• _AIM OF THE EXERCISE_: An exact reproduction of all the data is needed, with no images in it.
**** SOURCE INFORMATION ****
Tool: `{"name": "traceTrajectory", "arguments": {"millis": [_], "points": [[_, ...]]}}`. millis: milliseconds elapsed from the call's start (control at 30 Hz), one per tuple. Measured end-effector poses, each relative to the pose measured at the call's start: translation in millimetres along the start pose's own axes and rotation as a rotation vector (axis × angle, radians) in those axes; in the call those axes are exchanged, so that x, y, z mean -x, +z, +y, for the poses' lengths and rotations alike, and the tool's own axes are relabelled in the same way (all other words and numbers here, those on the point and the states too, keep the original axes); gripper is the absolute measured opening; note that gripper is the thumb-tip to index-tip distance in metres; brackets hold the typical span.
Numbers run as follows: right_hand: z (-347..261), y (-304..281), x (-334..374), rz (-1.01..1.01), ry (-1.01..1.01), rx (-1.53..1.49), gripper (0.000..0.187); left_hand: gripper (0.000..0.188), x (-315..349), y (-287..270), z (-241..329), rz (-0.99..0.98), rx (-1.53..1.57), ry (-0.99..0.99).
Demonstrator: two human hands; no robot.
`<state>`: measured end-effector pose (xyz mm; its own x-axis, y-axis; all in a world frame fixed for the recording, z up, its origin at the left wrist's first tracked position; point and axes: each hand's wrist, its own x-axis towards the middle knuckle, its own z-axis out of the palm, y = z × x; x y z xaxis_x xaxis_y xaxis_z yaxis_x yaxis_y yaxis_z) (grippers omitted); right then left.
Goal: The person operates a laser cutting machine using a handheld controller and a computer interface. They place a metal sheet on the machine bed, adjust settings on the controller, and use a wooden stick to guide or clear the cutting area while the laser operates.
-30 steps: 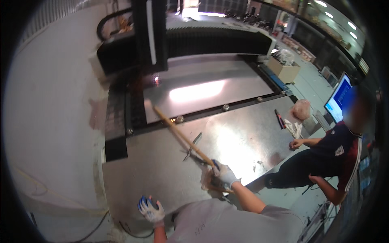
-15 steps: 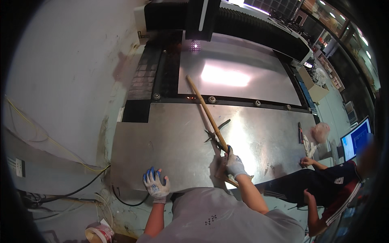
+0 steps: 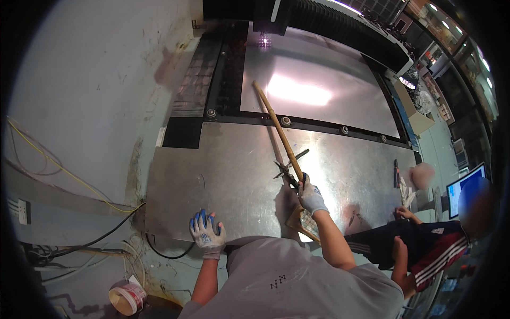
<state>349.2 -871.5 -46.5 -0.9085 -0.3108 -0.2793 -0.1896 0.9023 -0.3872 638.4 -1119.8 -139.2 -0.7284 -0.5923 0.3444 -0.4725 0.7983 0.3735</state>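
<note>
A long bamboo stick point(image 3: 279, 127) runs from my right hand up across the table, its far tip over the bright metal sheet point(image 3: 364, 90). My right hand point(image 3: 312, 196), in a white and blue glove, is wrapped round its near end. Under the stick, close to that hand, lie dark pliers point(image 3: 289, 171) with spread handles. A wooden-edged piece point(image 3: 305, 220) shows beside my right wrist; its kind is unclear. At the near edge of the metal table point(image 3: 175, 183), my gloved left hand point(image 3: 207, 234) rests with fingers spread, holding nothing.
A cutting machine's dark gantry point(image 3: 340, 37) spans the back, with a purple glow at its head. Red-handled pliers point(image 3: 396, 173) and white gloves point(image 3: 406, 194) lie at the right by a co-worker point(image 3: 419, 244). A monitor point(image 3: 462, 186) stands beyond; a bucket point(image 3: 127, 299) sits lower left.
The whole view has shifted slightly, with the machine now higher in the picture. More of the wooden-edged piece shows beside my right wrist. Both hands keep about the same places.
</note>
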Motion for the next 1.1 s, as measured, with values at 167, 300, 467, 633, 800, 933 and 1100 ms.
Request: {"name": "traceTrajectory", "arguments": {"millis": [167, 300, 467, 633, 800, 933, 1100], "points": [[-12.6, 1.3, 6.5, -0.022, 0.033, -0.021, 0.055, 0.043, 0.8, 0.7, -1.3, 0.007, -0.005, 0.004], [-17.4, -12.5, 18.5, -0.247, 0.136, -0.653, 0.067, 0.044, 0.4, 0.2, -0.7, 0.014, 0.002, 0.009], [-10.2, -35.1, 23.4, -0.502, -0.139, -1.422, 0.077, 0.044, 0.2, -2.1, 1.6, 0.012, 0.010, 0.006], [-14.5, -41.1, 28.9, -0.373, -0.434, -1.669, 0.090, 0.046, 1.1, -3.7, 3.3, -0.008, 0.008, -0.003], [-32.8, -63.2, 36.9, 0.362, -0.517, -0.733, 0.065, 0.046, 0.2, -1.4, 2.9, 0.005, -0.007, 0.006], [-49.0, -82.6, 48.1, 0.772, -0.617, -0.432, 0.043, 0.046, 0.3, 0.5, 1.4, -0.001, -0.003, -0.006], [-59.5, -87.5, 48.3, 0.653, -0.727, -0.708, 0.035, 0.046, 0.8, 1.4, 0.9, 0.004, -0.007, 0.005]]}}
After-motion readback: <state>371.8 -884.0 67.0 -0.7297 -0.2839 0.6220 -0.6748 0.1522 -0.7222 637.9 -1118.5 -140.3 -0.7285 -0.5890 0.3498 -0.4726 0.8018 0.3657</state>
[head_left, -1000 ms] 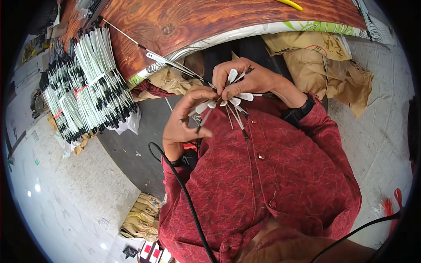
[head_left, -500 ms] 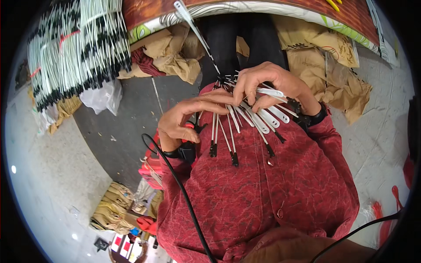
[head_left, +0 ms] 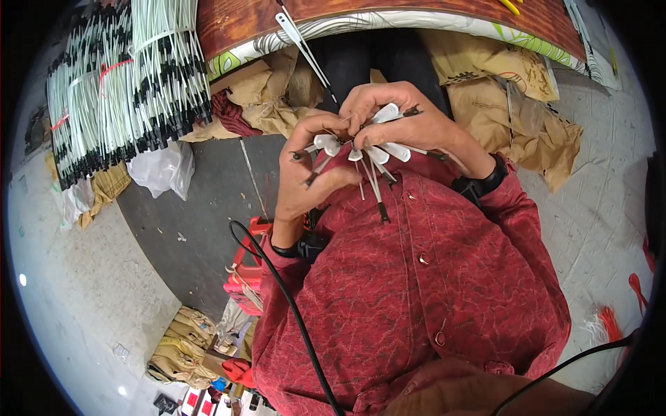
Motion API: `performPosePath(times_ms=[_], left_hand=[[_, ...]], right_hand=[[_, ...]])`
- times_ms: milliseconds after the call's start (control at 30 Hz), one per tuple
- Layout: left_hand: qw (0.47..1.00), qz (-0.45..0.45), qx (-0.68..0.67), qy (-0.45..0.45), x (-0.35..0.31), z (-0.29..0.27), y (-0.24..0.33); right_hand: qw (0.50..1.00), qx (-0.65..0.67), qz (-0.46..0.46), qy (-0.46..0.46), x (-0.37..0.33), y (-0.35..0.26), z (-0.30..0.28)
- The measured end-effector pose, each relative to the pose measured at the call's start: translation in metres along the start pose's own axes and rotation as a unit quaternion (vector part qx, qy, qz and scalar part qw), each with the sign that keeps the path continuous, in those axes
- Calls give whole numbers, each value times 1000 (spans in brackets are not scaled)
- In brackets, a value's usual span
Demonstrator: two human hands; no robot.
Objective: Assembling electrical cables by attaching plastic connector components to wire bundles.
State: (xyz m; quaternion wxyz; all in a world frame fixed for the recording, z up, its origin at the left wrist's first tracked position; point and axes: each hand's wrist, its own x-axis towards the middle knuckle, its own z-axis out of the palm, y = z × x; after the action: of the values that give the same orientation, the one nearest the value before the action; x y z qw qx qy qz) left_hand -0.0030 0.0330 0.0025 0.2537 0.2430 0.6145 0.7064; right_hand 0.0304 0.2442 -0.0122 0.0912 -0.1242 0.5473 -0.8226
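- We had the strips (head_left: 393, 152) in front of the shirt (head_left: 409, 277), between both hands, spread like a fan with white flat ends and thin dark-tipped stems pointing several ways.
- We judged the gathering well under way: many pieces already met near the fingertips. The meeting point was covered, so we could not tell whether they were joined there or merely held together.
- Our right hand (head_left: 416, 114) was closed in a pinch, thumb against fingers, with strips caught between and poking out past the knuckles.
- Our left hand (head_left: 305, 163) was curled, its thumb standing well apart from the fingers; white ends lay inside the curve, but we could not tell how firmly it gripped, if at all.
- One long strip (head_left: 290, 31) stood out from the rest, slanting up to the worktop (head_left: 243, 19); its near end ran toward the fingers, and we could not make out whether it belonged to the fan.
- Left of the worktop we had thick bundles (head_left: 142, 90) of similar pale, black-ended pieces, already bound with ties; no such tie showed on the fan.
- Farther out lay a plastic bag (head_left: 163, 170) below the bundles, a brown sack (head_left: 538, 135) at right and a red stool (head_left: 246, 267) beside us.
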Motion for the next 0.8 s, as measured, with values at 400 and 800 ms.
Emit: performPosePath(times_ms=[400,800], left_hand=[[995,-38,-14,87,-6,4,1],[996,-66,-18,56,-4,18,9]], right_hand=[[990,84,91,62,-4,-3,18],[942,-306,-83,109,-8,-26,25]])
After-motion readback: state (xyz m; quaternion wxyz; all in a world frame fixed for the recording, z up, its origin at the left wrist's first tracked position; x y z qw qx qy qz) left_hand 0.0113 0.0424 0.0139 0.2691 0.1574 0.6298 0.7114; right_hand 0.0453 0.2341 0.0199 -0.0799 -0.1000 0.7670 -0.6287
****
• _RESULT OF THIS EXERCISE_:
Tool: `{"name": "traceTrajectory", "arguments": {"millis": [_], "points": [[_, ...]]}}`. millis: milliseconds elapsed from the call's start (control at 30 Hz), one per tuple. Measured end-effector poses, each relative to the pose measured at the call's start: translation in millimetres along the start pose's own axes and rotation as a rotation vector (axis × angle, radians) in those axes; in the call those axes are exchanged, so that x, y, z mean -x, +z, +y, for the poses' lengths and rotations alike, and the tool's own axes are relabelled in the same way (all other words and numbers here, those on the point and the states too, keep the original axes); gripper is the absolute measured opening; note that gripper is the thumb-tip to index-tip distance in metres; brackets hold the typical span.
Numbers run as follows: right_hand: z (-347..261), y (-304..281), x (-334..374), rz (-1.01..1.01), ry (-1.01..1.01), rx (-1.53..1.49), gripper (0.000..0.187); left_hand: gripper (0.000..0.188), x (-315..349), y (-287..270), z (-241..329), rz (-0.99..0.98), rx (-1.53..1.57), ry (-0.99..0.99).
Demonstrator: two human hands; no robot.
`<state>`: measured end-effector pose (xyz mm; its own x-axis, y-axis; all in a world frame fixed for the recording, z up, its origin at the left wrist's first tracked position; point and axes: each hand's wrist, its own x-axis towards the middle knuckle, its own z-axis out of the palm, y = z × x; x y z xaxis_x xaxis_y xaxis_z yaxis_x yaxis_y yaxis_z) (grippers omitted); right then left.
Goal: The person operates a laser cutting machine using a handheld controller and a computer interface. They place a metal sheet on the machine bed, adjust settings on the controller, and use a wooden stick to guide or clear the cutting area while the laser operates.
-30 steps: 
-15 steps: 
+0 steps: 
<state>349.2 -871.5 -46.5 -0.9085 -0.3108 -0.2793 -0.1896 0.9023 -0.3872 638.4 -1119.8 -139.2 -0.7284 -0.5923 0.3444 -0.4725 0.7983 0.3735</state>
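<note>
A long bamboo stick point(image 3: 279, 127) runs from my right hand up across the table, its far tip over the bright metal sheet point(image 3: 364, 90). My right hand point(image 3: 312, 196), in a white and blue glove, is wrapped round its near end. Under the stick, close to that hand, lie dark pliers point(image 3: 289, 171) with spread handles. A wooden-edged piece point(image 3: 305, 220) shows beside my right wrist; its kind is unclear. At the near edge of the metal table point(image 3: 175, 183), my gloved left hand point(image 3: 207, 234) rests with fingers spread, holding nothing.
A cutting machine's dark gantry point(image 3: 340, 37) spans the back, with a purple glow at its head. Red-handled pliers point(image 3: 396, 173) and white gloves point(image 3: 406, 194) lie at the right by a co-worker point(image 3: 419, 244). A monitor point(image 3: 462, 186) stands beyond; a bucket point(image 3: 127, 299) sits lower left.
The whole view has shifted slightly, with the machine now higher in the picture. More of the wooden-edged piece shows beside my right wrist. Both hands keep about the same places.
</note>
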Motion for the next 1.1 s, as measured, with values at 167, 300, 467, 633, 800, 933 and 1100 ms.
Request: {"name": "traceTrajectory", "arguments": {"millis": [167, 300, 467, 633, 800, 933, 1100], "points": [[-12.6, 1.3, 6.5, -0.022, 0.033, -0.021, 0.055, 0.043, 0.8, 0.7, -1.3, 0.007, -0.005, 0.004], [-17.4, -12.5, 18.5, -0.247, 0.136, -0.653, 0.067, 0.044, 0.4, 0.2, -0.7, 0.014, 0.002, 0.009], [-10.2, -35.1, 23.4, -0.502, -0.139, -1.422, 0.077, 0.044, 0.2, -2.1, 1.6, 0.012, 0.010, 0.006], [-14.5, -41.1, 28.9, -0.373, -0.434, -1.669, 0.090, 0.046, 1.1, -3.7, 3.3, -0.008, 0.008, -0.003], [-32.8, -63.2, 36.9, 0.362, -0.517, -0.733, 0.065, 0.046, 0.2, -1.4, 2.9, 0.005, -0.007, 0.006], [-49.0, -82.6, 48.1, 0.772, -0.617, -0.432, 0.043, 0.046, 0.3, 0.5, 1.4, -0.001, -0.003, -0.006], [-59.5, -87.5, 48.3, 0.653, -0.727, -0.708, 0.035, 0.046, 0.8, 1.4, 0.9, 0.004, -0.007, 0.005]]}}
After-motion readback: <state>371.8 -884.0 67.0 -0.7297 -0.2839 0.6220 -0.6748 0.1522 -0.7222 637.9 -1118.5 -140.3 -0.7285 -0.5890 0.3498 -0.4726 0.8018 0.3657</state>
[head_left, -1000 ms] 
[head_left, -500 ms] 
[head_left, +0 ms] 
Motion API: `performPosePath(times_ms=[_], left_hand=[[_, ...]], right_hand=[[_, ...]])`
- times_ms: milliseconds after the call's start (control at 30 Hz), one per tuple
- Layout: left_hand: qw (0.47..1.00), qz (-0.45..0.45), qx (-0.68..0.67), qy (-0.45..0.45), x (-0.35..0.31), z (-0.29..0.27), y (-0.24..0.33); right_hand: qw (0.50..1.00), qx (-0.65..0.67), qz (-0.46..0.46), qy (-0.46..0.46), x (-0.37..0.33), y (-0.35..0.26), z (-0.30..0.28)
- The measured end-effector pose, each relative to the pose measured at the call's start: translation in metres along the start pose's own axes and rotation as a unit quaternion (vector part qx, qy, qz and scalar part qw), each with the sign that keeps the path continuous, in those axes
- Calls give whole numbers, each value times 1000 (spans in brackets are not scaled)
- In brackets, a value's usual span
Demonstrator: two human hands; no robot.
Objective: Assembling electrical cables by attaching plastic connector components to wire bundles.
State: (xyz m; quaternion wxyz; all in a world frame fixed for the recording, z up, its origin at the left wrist's first tracked position; point and axes: each hand's wrist, its own x-axis towards the middle knuckle, its own z-axis out of the palm, y = z × x; after the action: of the values that give the same orientation, the one nearest the value before the action; x y z qw qx qy qz) left_hand -0.0030 0.0330 0.0025 0.2537 0.2430 0.6145 0.7064; right_hand 0.0304 0.2442 -0.0122 0.0912 -0.1242 0.5473 -0.8226
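- We had the strips (head_left: 393, 152) in front of the shirt (head_left: 409, 277), between both hands, spread like a fan with white flat ends and thin dark-tipped stems pointing several ways.
- We judged the gathering well under way: many pieces already met near the fingertips. The meeting point was covered, so we could not tell whether they were joined there or merely held together.
- Our right hand (head_left: 416, 114) was closed in a pinch, thumb against fingers, with strips caught between and poking out past the knuckles.
- Our left hand (head_left: 305, 163) was curled, its thumb standing well apart from the fingers; white ends lay inside the curve, but we could not tell how firmly it gripped, if at all.
- One long strip (head_left: 290, 31) stood out from the rest, slanting up to the worktop (head_left: 243, 19); its near end ran toward the fingers, and we could not make out whether it belonged to the fan.
- Left of the worktop we had thick bundles (head_left: 142, 90) of similar pale, black-ended pieces, already bound with ties; no such tie showed on the fan.
- Farther out lay a plastic bag (head_left: 163, 170) below the bundles, a brown sack (head_left: 538, 135) at right and a red stool (head_left: 246, 267) beside us.
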Motion for the next 0.8 s, as measured, with values at 400 and 800 ms.
Emit: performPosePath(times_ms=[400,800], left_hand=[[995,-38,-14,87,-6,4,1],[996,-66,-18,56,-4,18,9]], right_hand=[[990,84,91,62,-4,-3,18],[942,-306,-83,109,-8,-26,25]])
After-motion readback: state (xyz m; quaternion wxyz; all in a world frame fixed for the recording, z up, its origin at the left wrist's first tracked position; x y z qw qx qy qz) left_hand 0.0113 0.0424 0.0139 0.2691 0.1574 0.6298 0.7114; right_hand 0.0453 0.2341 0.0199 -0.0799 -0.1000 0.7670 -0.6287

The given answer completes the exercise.